Some fifteen years ago, former U.S. Secretary of State Henry Kissinger said there isn't enough space between the Jordan River and the Mediterranean Sea for two diverse peoples, hence for two diverse sovereign states.
Strange that Kissinger’s emphasis on this crucial spatial or territorial factor has been ignored, especially in view of his political prestige and diplomatic experience. It’s hard to find a scholar-statesman comparable to Kissinger, although one might mention Sovietologist George Kennan, author of the U.S. policy of “détente” who served as U.S. ambassador to Moscow.
Kissinger is no lightweight in political science. He wrote his doctoral dissertation on the great Austrian statesman and diplomat Prince Metternich. Negotiation between political adversaries is Kissinger’s area of expertise. He made “shuttle diplomacy” a household term when he schlepped between Israel and Syria on the one hand, and between Israel and Egypt on the other to resolve some of their outstanding territorial disputes.
Whatever Kissinger may allow himself to say today, he once held the position, unaffected by the passage of fifteen years, that given the profound cultural differences between Jews and Arabs, the constricted land between the River Jordan and the Mediterranean Sea renders the “two-state solution” a non-solution.
A 2005 RAND study confirms Kissinger’s jaundiced view of a Palestinian state. Such a state would be neither economically viable nor politically stable. The RAND Study indicates that for a small Palestinian state to have a chance of success, it would require $80 billion of aid through 2019 as well as access to Israel’s labor market. Of chilling significance, more than two million Arabs restricted to 2,323 square miles of the West Bank, and another million Arabs squeezed into 141 square miles in Gaza, is not only a formula for economic stagnation, but also for political discontent. The envisioned state will be a cauldron of envious hatred of Israel fueled by the leaders of one or another Arab clan or group of thugs parading under the banner of Allah.
Instead of broadcasting this nonviable situation and fearful scenario, Israeli prime ministers have blithely persisted in the policy of territory for peace even though it should be obvious that the minuscule territory in question makes peace between an Arab state and Jewish state west of the Jordan impossible. Are these prime ministers living in the real world or in Alice-in-Wonderland? Or are they engaged in theater?

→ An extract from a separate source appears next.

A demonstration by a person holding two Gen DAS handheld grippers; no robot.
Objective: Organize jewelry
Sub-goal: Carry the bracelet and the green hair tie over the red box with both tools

Consider the ideological dilemma. In a previous article I noted that Benjamin Netanyahu expressed the idea that Internet and the explosion of information would overcome Arab antagonism toward the Jewish state. Robert D. Kaplan, a serious student of history, offers a more realistic assessment of Internet. He reminds us that “Johannes Gutenberg’s invention of movable type in the mid-fifteenth century led not only to the Reformation but to the religious wars that followed it, as the sudden proliferation of texts spurred doctrinal controversies and awakened long-dormant grievances.”
Kaplan goes on to say that “The spread of information in the coming decades [resulting from Internet] will lead not just to new social compacts, but to new divisions as people discover new and complex issues over which to disagree”—and I might add to violently disagree.
Kaplan’s book is entitled Warrior Politics. Its subtitle is even more significant for Israel’s ruling elites: Why Leadership Demands a Pagan Ethos. This provocative subtitle can hardly be comforting to Israeli prime ministers constrained by an ethos so nervously sensitive to public opinion¸ and so fearfully inhibited by such civilized concerns about “proportionality” and “collateral damage.”